As past readers of this blog may remember, this  hardware is not intuitive as far as work with  multiple os-loaders goes.  These days I'm mostly using Linux. still, on occasion I try thing on Windows, and an experiment gone wrong (how to minimize a Windows 10 partition) created a very sad situation in which Windows OS loader, which as far as UEFI cares has become the computer's OS-loader, was no longer able to boot into a functional Windows 10. I could have cared more, and use whatever recovery mean necessary to bring this computer's Windows installation to working order. But it just doesn't seem logical to put that time in. First - I have a well functioning Windows 7 working on another computer (for whatever needs of the communicating with the world variety). And second - because if I do any serious Microsoft-related work on this computer, it would be to install windows 7 on it (which would probably turn out a rather tedious task, considering the fact that it is a Windows8-era machine). 

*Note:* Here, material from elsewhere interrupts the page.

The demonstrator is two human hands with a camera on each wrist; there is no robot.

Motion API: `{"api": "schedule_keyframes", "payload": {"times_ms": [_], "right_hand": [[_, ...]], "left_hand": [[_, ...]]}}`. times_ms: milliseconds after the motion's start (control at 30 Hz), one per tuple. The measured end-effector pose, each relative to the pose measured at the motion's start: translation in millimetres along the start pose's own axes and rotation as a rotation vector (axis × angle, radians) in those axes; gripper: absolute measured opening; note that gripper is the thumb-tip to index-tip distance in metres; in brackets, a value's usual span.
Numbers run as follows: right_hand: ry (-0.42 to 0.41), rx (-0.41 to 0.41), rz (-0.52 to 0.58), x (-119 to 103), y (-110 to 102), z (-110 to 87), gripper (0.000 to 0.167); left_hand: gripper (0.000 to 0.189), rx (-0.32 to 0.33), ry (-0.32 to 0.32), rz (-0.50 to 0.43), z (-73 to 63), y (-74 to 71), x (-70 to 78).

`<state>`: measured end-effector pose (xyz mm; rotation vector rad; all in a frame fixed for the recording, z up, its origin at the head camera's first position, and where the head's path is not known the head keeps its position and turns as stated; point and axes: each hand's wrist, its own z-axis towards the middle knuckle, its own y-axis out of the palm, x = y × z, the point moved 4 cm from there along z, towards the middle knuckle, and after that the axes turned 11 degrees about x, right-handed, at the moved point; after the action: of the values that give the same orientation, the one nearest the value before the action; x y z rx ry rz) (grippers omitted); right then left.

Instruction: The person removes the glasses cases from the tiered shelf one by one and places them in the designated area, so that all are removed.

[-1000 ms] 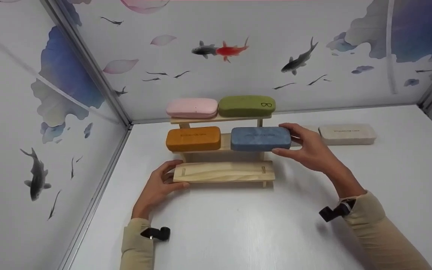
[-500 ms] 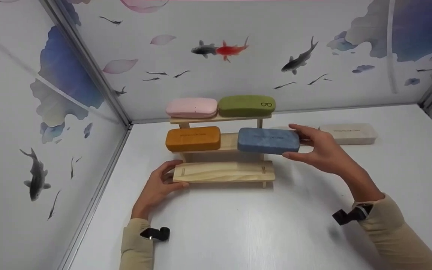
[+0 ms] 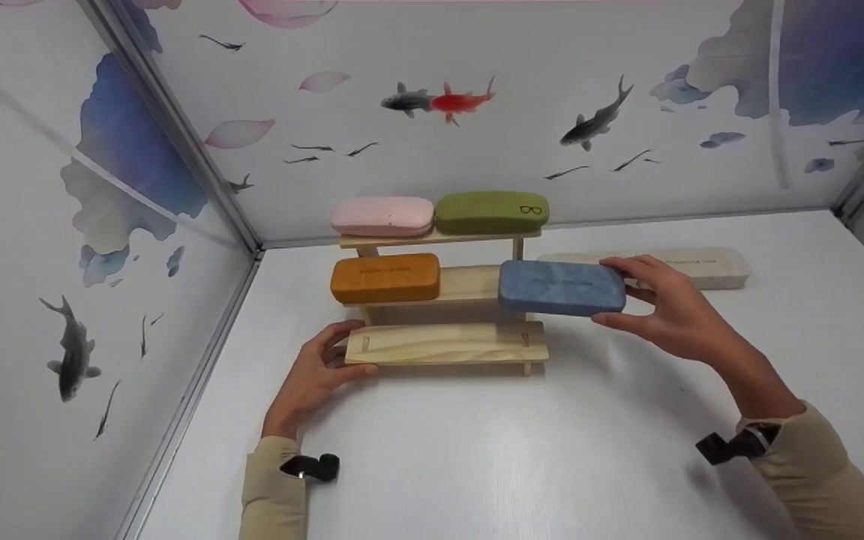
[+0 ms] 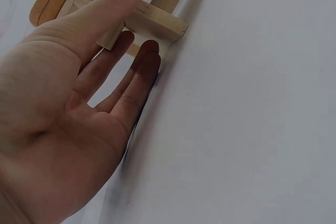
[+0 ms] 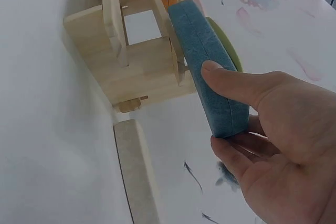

All this introduction came as an attempt to explain that what I actually needed was to over-run the uefi boot order so that my linux would boot up first, and had no special need to get the entire uefi setup into order, or make sure that windows would be easy to boot into as well. 

A nice discussion on AskUbuntu provided the answer which summed up in short to a replacement of the efi boot file used to boot into the MS Os-loader, with the efi boot file used to boot into Grub (paths may vary according to specific installation). 

The steps: 
1. backup the Microsoft efi file 
    cd /boot/efi/EFI/Microsoft/Boot/
    sudo mv bootmgfw.efi bootmgfw.efi.bak
2. overwrite the Microsoft efi file with the grub file 
   sudo cp /boot/efi/EFI/ubuntu/grubx64.efi  bootmgfw.efi

And now the machine boots into Linux with no delays.